- A Polícia Federal prendeu Raphael Sousa Oliveira, criador da página Choquei, e os cantores MC Ryan SP e Poze do Rodo, em operação realizada na quarta-feira (15).
- Eles são acusados de participação em um esquema de lavagem de dinheiro por meio de transações com criptomoedas, conforme investigação que aponta movimentação superior a R$ 1,6 bilhão.
- A operação envolveu mais de duzentos agentes, com mandados de prisão temporária e de busca e apreensão em estados como São Paulo, Rio de Janeiro, Goiás, Pernambuco e Distrito Federal.
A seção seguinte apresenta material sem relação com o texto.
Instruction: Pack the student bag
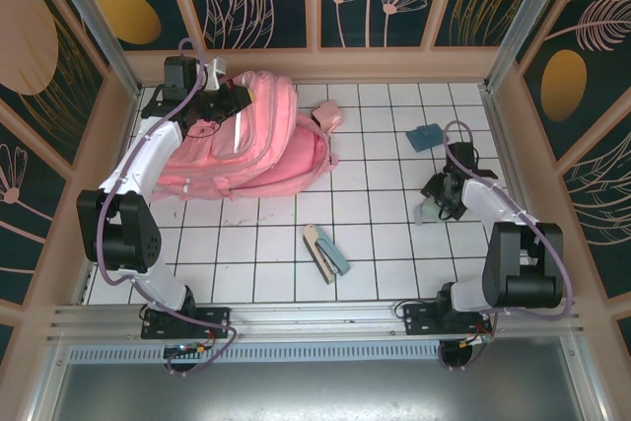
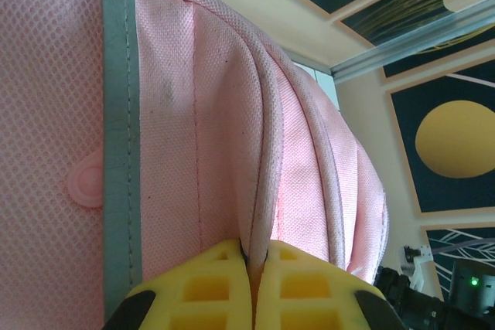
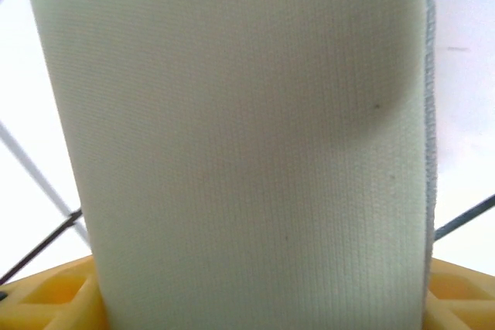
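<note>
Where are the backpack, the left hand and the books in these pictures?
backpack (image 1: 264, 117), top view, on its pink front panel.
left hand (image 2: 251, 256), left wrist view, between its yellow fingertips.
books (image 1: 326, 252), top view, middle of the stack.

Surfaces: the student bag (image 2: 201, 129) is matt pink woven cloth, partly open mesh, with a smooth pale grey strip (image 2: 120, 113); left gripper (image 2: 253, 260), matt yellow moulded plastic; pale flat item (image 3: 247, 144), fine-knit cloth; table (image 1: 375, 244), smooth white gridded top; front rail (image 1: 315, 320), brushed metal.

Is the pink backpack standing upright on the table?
No, the pink backpack lies flat on the white tiled table.
</note>
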You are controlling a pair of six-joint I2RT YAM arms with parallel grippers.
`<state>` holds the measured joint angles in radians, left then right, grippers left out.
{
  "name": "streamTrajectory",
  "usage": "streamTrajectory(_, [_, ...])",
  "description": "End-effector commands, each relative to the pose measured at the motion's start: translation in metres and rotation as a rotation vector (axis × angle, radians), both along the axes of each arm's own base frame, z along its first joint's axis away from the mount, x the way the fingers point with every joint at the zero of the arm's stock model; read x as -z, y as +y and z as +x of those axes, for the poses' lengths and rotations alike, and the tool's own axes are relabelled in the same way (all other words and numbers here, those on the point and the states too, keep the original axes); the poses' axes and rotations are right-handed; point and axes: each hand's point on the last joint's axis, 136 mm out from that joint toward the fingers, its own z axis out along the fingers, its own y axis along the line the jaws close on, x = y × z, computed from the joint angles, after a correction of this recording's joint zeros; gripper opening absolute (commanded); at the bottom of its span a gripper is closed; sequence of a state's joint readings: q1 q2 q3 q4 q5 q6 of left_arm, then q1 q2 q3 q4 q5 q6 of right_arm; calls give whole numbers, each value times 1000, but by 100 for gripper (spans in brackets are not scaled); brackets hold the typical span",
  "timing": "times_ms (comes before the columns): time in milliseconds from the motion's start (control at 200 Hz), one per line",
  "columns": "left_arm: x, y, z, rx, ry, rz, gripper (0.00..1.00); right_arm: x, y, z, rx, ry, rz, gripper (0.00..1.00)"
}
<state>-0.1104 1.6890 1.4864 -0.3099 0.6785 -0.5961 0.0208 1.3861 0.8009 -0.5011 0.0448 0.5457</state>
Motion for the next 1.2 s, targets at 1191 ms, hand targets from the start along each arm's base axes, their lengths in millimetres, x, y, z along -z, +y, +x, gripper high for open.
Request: streamTrajectory(1191, [-98,-22,-6,117,-180,-217,0,-80,447,131,-586,-284,671,67])
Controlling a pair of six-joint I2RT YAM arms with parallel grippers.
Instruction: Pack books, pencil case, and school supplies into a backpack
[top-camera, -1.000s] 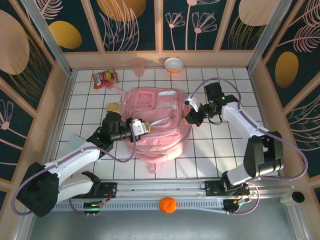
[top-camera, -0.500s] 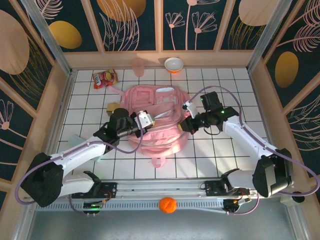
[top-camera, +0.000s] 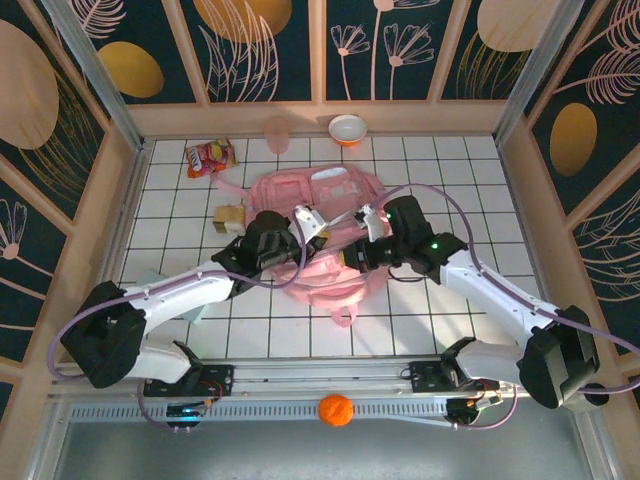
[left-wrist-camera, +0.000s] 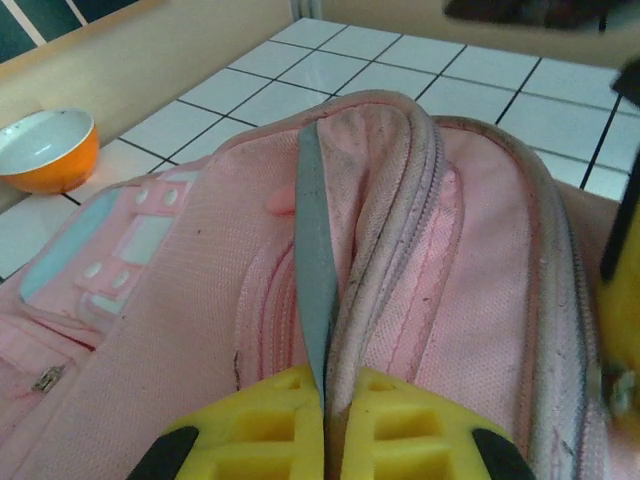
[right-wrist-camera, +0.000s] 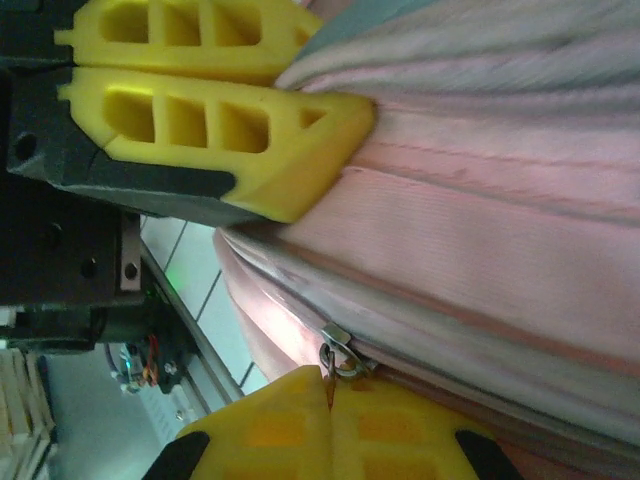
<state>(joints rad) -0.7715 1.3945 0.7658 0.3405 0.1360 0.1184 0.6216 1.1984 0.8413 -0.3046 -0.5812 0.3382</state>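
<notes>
The pink backpack (top-camera: 290, 192) lies bunched up mid-table. My left gripper (top-camera: 303, 224) is over its middle, shut on a raised fold of its white-trimmed opening edge (left-wrist-camera: 385, 230) together with a thin grey-blue strip (left-wrist-camera: 312, 250). My right gripper (top-camera: 354, 256) is close beside it on the right, shut on the metal zipper pull (right-wrist-camera: 340, 362) of the backpack (right-wrist-camera: 480, 250). The left fingers (right-wrist-camera: 220, 130) appear in the right wrist view, pressed against the fabric. A tan-yellow block of the school supplies (top-camera: 228, 216) rests by the backpack's left side. The books and pencil case are hidden.
A red-orange snack packet (top-camera: 208, 158), a pink cup (top-camera: 277, 133) and an orange-and-white bowl (top-camera: 348, 128) stand along the back wall. An orange ball (top-camera: 335, 410) lies past the front rail. Wooden walls enclose the tiled table (top-camera: 450, 170).
Both grippers have moved toward each other over the backpack, the left going right and the right going left. The backpack has bunched up between them and slid toward the front.
</notes>
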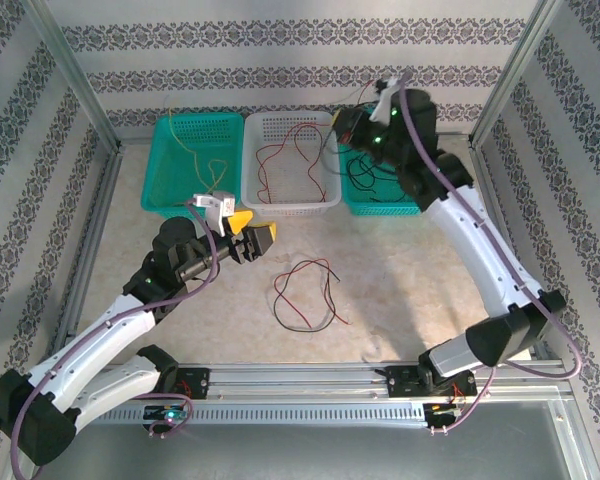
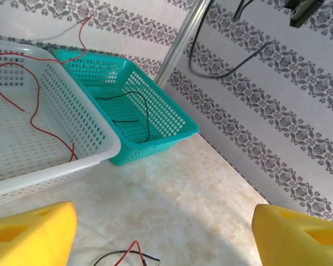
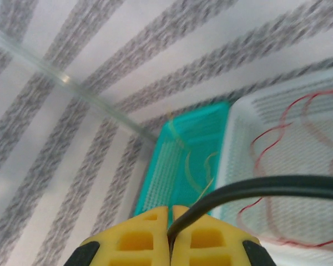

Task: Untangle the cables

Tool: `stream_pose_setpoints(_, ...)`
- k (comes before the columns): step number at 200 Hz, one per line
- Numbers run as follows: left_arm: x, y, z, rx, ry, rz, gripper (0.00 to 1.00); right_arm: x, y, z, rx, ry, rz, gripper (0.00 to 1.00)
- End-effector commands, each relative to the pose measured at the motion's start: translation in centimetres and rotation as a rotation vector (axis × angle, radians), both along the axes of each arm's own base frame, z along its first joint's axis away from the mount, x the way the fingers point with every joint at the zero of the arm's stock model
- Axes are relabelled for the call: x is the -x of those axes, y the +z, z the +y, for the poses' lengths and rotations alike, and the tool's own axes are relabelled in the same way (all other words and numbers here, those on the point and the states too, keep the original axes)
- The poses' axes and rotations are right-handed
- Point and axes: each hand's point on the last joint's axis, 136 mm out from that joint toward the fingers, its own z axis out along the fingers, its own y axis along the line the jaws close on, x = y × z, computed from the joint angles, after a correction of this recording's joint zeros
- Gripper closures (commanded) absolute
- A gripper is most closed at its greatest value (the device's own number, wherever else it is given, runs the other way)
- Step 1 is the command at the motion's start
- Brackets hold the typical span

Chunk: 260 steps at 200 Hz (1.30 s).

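Closest to the overhead lens, near rail [image 1: 300, 378]; past it, left gripper [image 1: 254, 232], jaws spread wide and empty, poised just beside and above tangle of red and black cables [image 1: 305, 295] lying loose on table [image 1: 410, 280] ahead of its tips. Farther off, right gripper [image 1: 350, 126] raised over right teal basket [image 1: 380, 208], pinched on held black cable [image 1: 365, 172] trailing down from its fingertips into that basket. To that gripper's left, white basket [image 1: 290, 207] with red cable [image 1: 280, 150]; beyond that, left teal basket [image 1: 160, 190] with yellow cable [image 1: 187, 148]. Through the left wrist lens: fingers [image 2: 30, 233] far apart at both lower corners, one strand of the tangle low between them, white basket ahead to the left, right teal basket straight ahead, held black cable dangling high to the right under the right gripper. Through the right wrist lens: pads [image 3: 139, 238] clamped tight together on the held black cable, leading off to their right, with the other two baskets far beyond. Judging the step as dropping this cable into its basket: lower first until the slack pools inside the walls, release only then, lift straight up to avoid snagging. Probably next for the left gripper: descend onto one colour only, away from any crossing, close gently, draw slowly.
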Motion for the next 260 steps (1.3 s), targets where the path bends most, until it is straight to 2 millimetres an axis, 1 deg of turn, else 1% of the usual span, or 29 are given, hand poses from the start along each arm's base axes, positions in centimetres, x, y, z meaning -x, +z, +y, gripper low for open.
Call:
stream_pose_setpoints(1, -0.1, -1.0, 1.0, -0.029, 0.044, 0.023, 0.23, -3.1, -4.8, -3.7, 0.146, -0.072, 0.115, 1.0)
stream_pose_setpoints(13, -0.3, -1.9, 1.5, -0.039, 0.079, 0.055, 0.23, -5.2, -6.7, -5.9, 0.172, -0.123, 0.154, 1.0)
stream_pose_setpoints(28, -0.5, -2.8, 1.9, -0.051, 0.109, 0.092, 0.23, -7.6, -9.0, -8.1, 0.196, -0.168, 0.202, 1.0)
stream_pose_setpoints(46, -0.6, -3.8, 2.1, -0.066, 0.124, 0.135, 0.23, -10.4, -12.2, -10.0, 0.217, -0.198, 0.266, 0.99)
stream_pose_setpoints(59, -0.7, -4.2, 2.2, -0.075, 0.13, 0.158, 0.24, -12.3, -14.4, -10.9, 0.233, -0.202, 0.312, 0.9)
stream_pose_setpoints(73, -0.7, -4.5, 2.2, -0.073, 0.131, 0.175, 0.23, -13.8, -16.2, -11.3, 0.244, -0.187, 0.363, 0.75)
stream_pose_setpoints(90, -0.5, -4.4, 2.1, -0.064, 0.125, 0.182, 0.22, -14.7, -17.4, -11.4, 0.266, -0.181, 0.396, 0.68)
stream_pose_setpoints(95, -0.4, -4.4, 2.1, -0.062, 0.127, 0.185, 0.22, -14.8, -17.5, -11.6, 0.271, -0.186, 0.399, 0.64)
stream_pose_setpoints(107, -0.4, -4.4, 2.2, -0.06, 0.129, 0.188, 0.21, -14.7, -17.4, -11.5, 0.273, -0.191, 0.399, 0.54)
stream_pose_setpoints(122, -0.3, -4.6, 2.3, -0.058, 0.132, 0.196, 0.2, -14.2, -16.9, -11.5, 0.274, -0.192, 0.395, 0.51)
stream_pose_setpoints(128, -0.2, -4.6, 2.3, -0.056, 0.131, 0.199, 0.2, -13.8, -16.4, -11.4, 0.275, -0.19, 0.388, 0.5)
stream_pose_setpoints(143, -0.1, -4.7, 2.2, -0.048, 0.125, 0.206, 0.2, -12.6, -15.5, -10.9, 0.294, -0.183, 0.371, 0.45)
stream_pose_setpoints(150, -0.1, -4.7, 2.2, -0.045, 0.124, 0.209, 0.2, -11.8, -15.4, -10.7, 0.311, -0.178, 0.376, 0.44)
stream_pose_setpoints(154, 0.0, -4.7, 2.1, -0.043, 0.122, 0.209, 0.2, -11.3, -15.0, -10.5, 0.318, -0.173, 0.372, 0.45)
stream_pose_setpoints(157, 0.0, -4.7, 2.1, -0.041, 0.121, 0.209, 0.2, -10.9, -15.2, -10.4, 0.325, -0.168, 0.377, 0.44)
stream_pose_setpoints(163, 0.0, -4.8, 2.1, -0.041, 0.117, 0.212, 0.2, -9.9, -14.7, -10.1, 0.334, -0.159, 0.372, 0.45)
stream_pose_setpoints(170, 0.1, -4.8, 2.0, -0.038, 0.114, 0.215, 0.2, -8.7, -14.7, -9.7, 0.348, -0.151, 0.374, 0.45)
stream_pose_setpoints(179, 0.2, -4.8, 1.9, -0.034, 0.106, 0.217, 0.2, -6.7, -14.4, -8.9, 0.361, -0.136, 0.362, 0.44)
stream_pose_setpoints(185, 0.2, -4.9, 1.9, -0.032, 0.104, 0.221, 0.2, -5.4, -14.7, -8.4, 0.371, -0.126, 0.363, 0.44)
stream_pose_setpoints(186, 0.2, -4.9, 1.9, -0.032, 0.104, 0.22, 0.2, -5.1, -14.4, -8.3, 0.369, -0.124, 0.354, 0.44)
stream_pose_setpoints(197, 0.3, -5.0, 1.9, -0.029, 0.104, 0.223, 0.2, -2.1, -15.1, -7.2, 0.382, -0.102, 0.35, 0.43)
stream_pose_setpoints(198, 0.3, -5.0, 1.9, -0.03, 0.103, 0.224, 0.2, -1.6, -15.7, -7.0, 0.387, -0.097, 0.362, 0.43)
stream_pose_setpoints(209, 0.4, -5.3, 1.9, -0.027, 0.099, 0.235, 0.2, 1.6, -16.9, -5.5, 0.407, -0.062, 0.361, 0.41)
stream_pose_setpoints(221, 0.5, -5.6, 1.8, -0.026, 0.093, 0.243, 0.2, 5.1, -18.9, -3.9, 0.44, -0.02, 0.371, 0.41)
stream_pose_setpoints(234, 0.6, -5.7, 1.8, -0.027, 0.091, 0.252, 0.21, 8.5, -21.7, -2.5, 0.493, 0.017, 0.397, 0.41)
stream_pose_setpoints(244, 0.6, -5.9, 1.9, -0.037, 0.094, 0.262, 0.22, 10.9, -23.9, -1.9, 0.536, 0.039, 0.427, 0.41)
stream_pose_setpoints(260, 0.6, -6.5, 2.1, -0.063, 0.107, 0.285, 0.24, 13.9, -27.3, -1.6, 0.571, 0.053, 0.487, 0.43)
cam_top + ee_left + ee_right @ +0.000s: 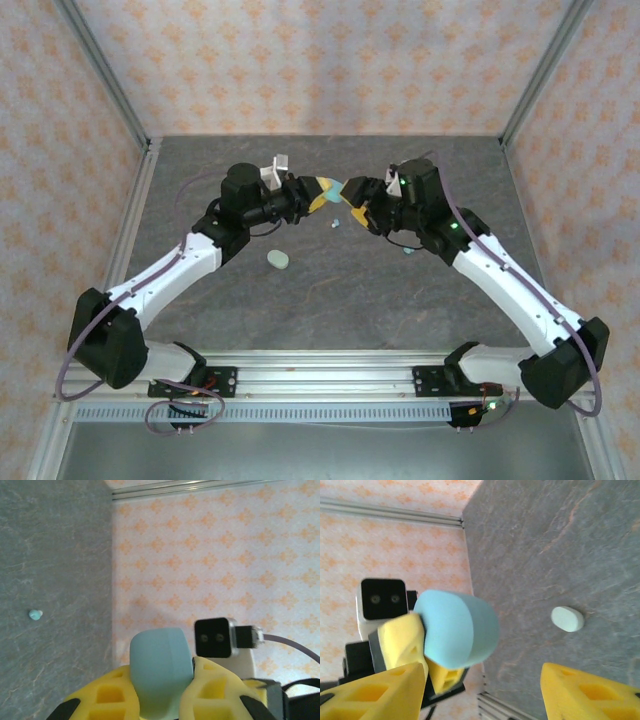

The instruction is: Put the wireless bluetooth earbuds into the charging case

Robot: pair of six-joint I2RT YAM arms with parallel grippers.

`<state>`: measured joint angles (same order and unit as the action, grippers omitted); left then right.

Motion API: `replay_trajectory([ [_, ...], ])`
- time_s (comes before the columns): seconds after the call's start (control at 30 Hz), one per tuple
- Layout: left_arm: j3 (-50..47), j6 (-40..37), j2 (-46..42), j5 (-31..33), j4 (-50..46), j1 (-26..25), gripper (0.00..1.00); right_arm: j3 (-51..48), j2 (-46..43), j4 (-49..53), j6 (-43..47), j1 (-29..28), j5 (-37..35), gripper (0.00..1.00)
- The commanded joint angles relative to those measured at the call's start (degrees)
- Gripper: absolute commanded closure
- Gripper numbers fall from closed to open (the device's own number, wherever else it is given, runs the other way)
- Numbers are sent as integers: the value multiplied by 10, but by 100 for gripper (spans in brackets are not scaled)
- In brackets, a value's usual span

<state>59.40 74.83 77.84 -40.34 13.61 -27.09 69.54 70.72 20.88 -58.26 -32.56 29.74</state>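
Closest to the left wrist lens, yellow fingers of the left claw, closed firmly on a teal-blue charging case and holding it in the air over the middle of the desk, somewhat toward the far edge. From the right wrist, looks a smooth rounded oval with no lid standing open, so judged shut. Opposite, right claw spread wide with nothing between its fingers, facing the held case from close by; cannot tell whether touching it. Down on the bare desk, near the middle and below the two claws, one teal earbud, lying loose and apart from everything else, a tiny speck on the grey stone. Nearer the near edge and left of centre, a pale mint case, flat on the desk, lid down, well apart from both claws. Reads as an early step of the task: getting the held case open ahead of any seating of buds, with no earbud lifted or placed yet. Calls next, on this judgement, for narrowing the right claw onto the lid's rim alone, keeping clear of the left claw's fingers, and swinging the lid back with the left grip kept firm on the base. Needs care against slipping or twisting of smooth rounded plastic under a pinch near its edge. After that, asks for a fine pinch on the tiny bud on the desk and a tilt matched to its socket.
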Motion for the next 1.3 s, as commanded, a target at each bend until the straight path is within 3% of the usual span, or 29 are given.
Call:
replay_trajectory([
  [0.0, -9, 26, -22, 20, 50, -8, 97, 0, 4, -71, -65, 5, 8, 38],
  [0.27, -17, 48, -28, 29, 64, -12, 97, -48, 27, -230, -163, 20, 28, 48],
  [0.93, -50, 92, -30, 94, 95, -12, 97, -56, 44, -287, -196, 6, 45, 61],
  [1.27, -61, 106, -30, 107, 105, -13, 97, -49, 49, -302, -193, -4, 52, 60],
])
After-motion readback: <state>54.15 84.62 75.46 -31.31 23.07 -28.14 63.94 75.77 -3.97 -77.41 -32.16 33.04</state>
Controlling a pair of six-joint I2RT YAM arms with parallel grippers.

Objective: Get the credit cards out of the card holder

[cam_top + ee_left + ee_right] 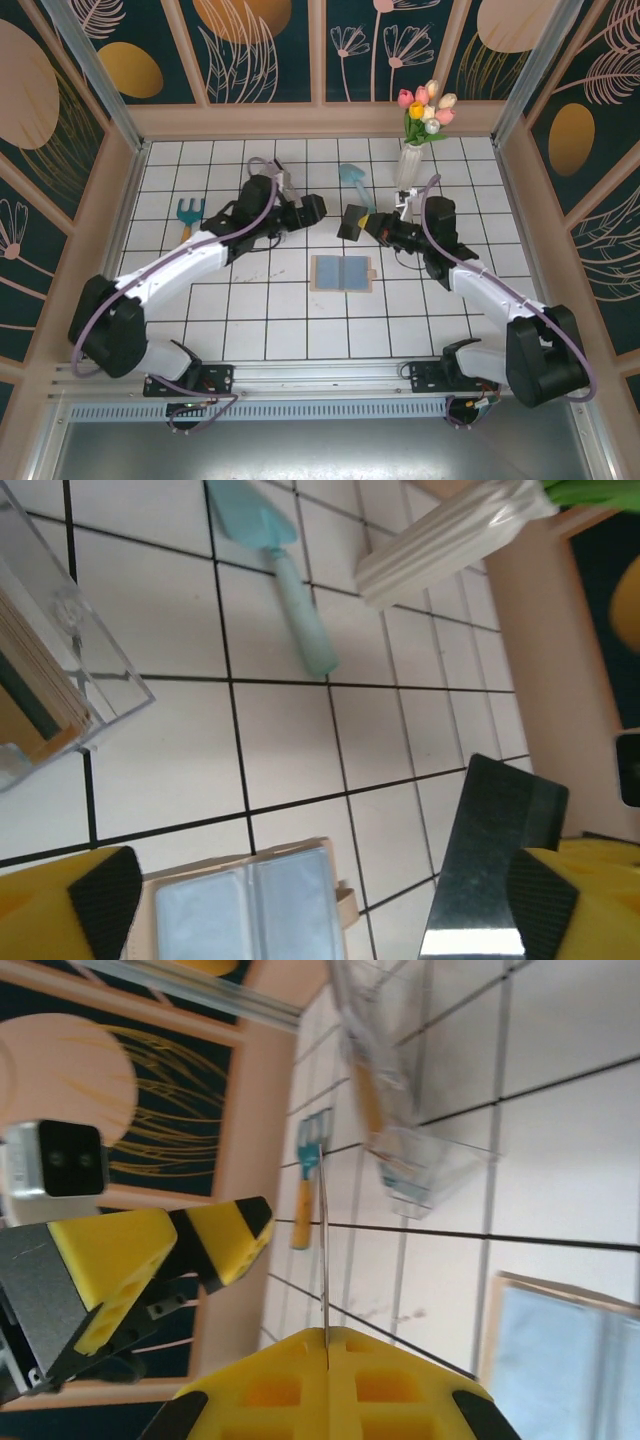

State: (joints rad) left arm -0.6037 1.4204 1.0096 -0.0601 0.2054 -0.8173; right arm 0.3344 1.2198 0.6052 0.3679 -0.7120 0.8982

- Além das criptomoedas, a PF apura uso de empresas de fachada, contas de terceiros e circulação de dinheiro em espécie para ocultar a origem dos recursos.
- Raphael Sousa Oliveira foi preso em Goiânia; MC Ryan SP e Poze do Rodo foram detidos em endereços ligados a eles, e as defesas afirmam ainda não ter acesso completo aos autos.
A Polícia Federal deflagrou uma operação nesta quarta-feira, 15, para desarticular uma organização responsável pela lavagem de dinheiro por meio de criptomoedas. A investigação envolve o grupo atribuído de movimentar recursos ilícitos estimados em R$ 1,6 bilhão. Três suspeitos foram presos durante a ação: Raphael Sousa Oliveira, criador da página Choquei, e os cantores MC Ryan SP e Poze do Rodo.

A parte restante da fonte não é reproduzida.